Abdessadeq Cheqara (17 october 1931 – 31 October 1998) (in Arabic: عبد الصادق شقارة) was a Moroccan singer of traditional Andalusian classical music and Moroccan folk music. Known as the grand master of al-Ala (Andalusian music), he was also a violin and oud virtuoso.

His first name is also written Abd el Saddeq, Abdessadek, Abdesaddek, and many other variations. His surname is variously spelt Chekara, Cheqara, Chqara, Sheqara, Shekara, Shkara, and variations thereof.

== Life ==
Abdessadeq Cheqara was born in Tetuan, Morocco. His father, Abdessalam Cheqara, was a singer and musician in Tetuan, while his mother, Assoudia Alharrak, was descended of a family of poets, musicians and philosophers.

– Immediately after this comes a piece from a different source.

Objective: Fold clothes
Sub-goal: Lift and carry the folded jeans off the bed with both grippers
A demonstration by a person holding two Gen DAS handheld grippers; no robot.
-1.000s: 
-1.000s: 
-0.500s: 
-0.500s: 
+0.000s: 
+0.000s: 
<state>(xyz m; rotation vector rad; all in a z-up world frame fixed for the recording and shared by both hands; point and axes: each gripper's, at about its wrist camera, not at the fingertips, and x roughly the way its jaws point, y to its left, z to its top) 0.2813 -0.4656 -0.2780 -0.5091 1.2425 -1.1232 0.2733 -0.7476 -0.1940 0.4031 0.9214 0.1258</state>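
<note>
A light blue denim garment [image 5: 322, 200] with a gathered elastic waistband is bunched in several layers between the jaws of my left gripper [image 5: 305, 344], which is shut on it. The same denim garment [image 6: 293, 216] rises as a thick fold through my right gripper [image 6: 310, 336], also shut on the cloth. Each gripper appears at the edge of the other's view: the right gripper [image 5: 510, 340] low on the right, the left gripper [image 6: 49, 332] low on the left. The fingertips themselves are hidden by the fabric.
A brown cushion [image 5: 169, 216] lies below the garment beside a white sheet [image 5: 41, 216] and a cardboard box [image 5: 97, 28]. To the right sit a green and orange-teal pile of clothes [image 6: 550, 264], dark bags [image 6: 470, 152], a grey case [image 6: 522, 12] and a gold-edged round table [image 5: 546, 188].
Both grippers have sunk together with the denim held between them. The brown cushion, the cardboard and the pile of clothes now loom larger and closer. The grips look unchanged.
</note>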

From a young age, Cheqara was drawn to music and poetry, being influenced by his father, who gave him his first oud.

Cheqara sang Andalusian and traditional Moroccan folksongs in mawawil (improvised solo), inshad (solo) styles.

Cheqara did much to popularize Andalusian music. Prior to the advent of Abdessadeq, Andalusian music was largely elite music for Andalusians alone.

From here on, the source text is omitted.